-- Collected material follows --
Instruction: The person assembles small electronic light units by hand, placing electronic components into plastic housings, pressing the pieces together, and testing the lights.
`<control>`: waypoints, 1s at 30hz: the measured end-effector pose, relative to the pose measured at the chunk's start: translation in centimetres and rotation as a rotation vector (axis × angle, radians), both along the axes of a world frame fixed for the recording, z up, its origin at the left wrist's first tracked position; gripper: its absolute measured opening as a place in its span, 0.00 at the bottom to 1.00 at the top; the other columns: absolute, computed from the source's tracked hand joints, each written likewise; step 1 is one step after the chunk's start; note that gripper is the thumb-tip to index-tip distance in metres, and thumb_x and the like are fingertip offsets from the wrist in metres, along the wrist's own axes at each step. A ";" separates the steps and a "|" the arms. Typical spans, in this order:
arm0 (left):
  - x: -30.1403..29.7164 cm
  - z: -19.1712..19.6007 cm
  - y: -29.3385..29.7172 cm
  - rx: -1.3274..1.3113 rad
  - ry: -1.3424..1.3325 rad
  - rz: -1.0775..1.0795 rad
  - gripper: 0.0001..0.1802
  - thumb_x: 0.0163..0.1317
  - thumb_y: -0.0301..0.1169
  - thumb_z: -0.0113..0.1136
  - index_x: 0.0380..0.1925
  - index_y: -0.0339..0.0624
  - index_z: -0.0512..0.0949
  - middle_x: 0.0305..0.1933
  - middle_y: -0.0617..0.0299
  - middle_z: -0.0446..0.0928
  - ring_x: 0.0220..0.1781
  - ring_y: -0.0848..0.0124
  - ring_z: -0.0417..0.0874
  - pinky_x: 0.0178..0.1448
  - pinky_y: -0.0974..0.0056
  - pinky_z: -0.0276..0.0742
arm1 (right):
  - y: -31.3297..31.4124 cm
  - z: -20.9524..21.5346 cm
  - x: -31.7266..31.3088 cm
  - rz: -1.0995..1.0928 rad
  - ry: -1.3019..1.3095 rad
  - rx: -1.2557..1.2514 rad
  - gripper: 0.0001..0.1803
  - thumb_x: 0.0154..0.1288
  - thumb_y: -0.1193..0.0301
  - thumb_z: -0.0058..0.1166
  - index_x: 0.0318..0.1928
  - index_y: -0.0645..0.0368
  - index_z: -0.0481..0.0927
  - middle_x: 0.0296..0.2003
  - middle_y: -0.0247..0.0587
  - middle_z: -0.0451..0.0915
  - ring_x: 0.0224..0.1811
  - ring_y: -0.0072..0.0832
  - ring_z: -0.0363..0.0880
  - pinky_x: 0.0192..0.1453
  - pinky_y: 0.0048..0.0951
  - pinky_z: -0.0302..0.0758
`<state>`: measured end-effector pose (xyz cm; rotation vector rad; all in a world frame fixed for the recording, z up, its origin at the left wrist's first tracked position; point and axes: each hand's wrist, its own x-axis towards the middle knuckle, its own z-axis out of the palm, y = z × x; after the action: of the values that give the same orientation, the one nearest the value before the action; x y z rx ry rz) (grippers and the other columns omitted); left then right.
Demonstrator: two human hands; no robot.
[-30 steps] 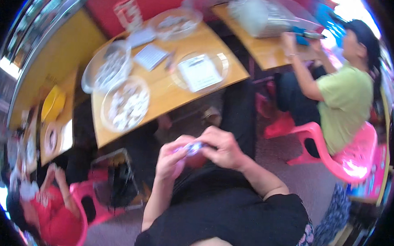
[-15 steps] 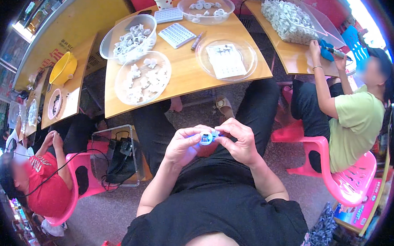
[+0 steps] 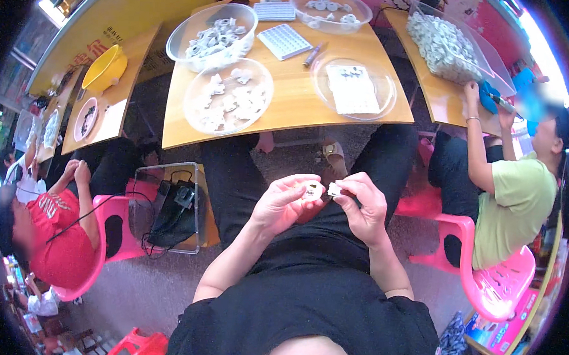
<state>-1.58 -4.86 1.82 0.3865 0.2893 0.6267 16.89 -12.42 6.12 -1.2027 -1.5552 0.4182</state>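
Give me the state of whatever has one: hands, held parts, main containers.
Left hand: pinching round white part
Right hand: pinching small white piece
Round white part: apart from small white piece
Left rear bowl: open, white parts inside
Front tray: open, white pieces inside
Far bowl: open, white parts inside
Right-hand dish: bearing a white card
Storage bin: heaped with white parts

Head cam was a fisheye aimed down and forward over the shirt (image 3: 304, 305), pretty close to the left hand (image 3: 278, 204) and right hand (image 3: 364, 207), with the table (image 3: 289, 92) further off up top.
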 end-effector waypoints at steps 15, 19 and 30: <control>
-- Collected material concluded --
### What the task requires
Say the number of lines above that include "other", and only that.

### Exercise answer
2